By the time you have dealt with your muntjac, is still early enough to stalk further on foot. You set off along the woodland ride and, leaving the wood without incident, glass the woodland edge and adjacent fields. There you see a fallow pricket out in the open. This male fallow deer may be legally culled in April the too, short close season for male fallow deer being from lst May – 31 st July. However you have shot your quota of male fallow deer for the season so spare him. The pricket stands proud on the skyline and you note with professional interest that you would have had no safe background against which to take a shot. Although there is no specific statute law prohibiting you from taking an unsafe one, you would never do so. If you did and injury resulted then you could be prosecuted for taking the dangerous shot that caused an accident, perhaps under S. 20 of the Offences against the Persons Act. Worse still of course serious injury or death could be occasioned to some chance victim. Again, a case when good stalking lore and practice are more important than the law in ensuring the safety of others. In the coming sunshine of the early spring morning, you stalk on into the breeze using this for cover from scent and the hedge to avoid being seen. As you approach your boundary, you see and stalk a scruffy yearling roe buck which is feeding greedily on tender hawthorn shoots. If the position of this buck was such that the bullet or shrapnel from it would pass on to the neighbour’s land, then you could not shoot it without committing a constructive trespass. However, you are lucky this morning and take a shot with an earth background on your own land. The buck turns to the shot and runs through the boundary hedge before collapsing on the neighbour’s field.
Under a reciprocal arrangement with your neighbour you have permission to go on his land to retrieve your buck. As you do, you think of the good sense of this arrangement. Without it, you would be trespassing by entering your neighbour’s land. If you took your rifle with you, you could be prosecuted in the criminal courts for trespassing with a firearm. Also, your buck, having fallen over the boundary, would be the property of the adjoining owner.
By now the sun is shining and it is time to getting off the ground. You walk back across the fields with a bulging roe sack. When you reach the muntjac buck you shot earlier; you stuff that in too and have a final few hundred yards walk with an uncomfortably heavy load. You smile to yourself at the load. You would not let any employee stalker carry such a weight as it might result in a claim for injuries incurred at work. As a recreational stalker, you only have to look after your own back.
Arriving back at your vehicle, you take a few minutes rest in the sunshine with old Kaiser. It’s a time to savour the magic moments of the spring morning. Apart from the sight of the fox and the roe, you will have registered numerous small incident and moments, all footnotes in your experience of the natural world. You open your coat and enjoy the sun, and old Kaiser enjoys it too. You prolong the moment as long as you can until it is time to go. Then, taking precautions for the safe transit of your rifle and ammunition, you drive home well satisfied with a successful and well conducted outing, completed in compliance with the civil and criminal law.

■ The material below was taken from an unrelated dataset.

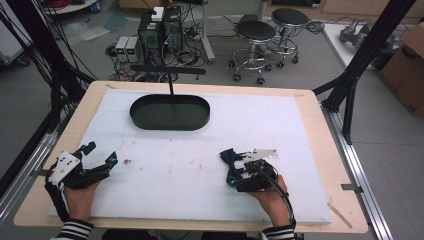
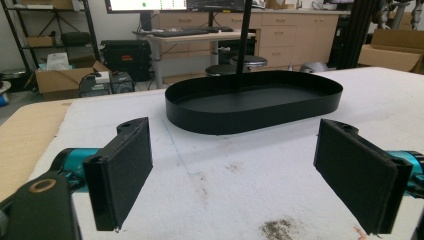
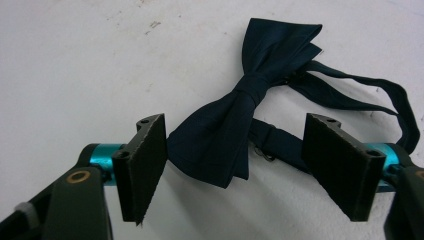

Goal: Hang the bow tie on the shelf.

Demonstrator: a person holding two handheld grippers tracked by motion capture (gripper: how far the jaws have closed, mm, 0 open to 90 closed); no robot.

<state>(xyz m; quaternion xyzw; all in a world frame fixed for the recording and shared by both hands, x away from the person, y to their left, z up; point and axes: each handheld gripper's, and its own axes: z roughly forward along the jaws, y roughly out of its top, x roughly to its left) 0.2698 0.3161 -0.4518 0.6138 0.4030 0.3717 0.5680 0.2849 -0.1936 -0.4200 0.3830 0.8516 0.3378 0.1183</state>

http://www.shootinglaw.co.uk/articles/The Low Ground Stalker & The Law.doc
 
Interesting, but shame the article is not completely correct either........240 min calibre for muntjac? (unless the limited exception is any 223?)

Also interested in not being able to sell meat unless you have a Game Dealers licence - I thought that's what 'Trained Hunter' status gave you the right to do?
 
Doe season ends on the 31st March not the first.

I am guessing this is old due to that error and the .240 cal Rifle part.

You can also sell a whole carcass, you only need to be a game dealer when the carcass is broken down.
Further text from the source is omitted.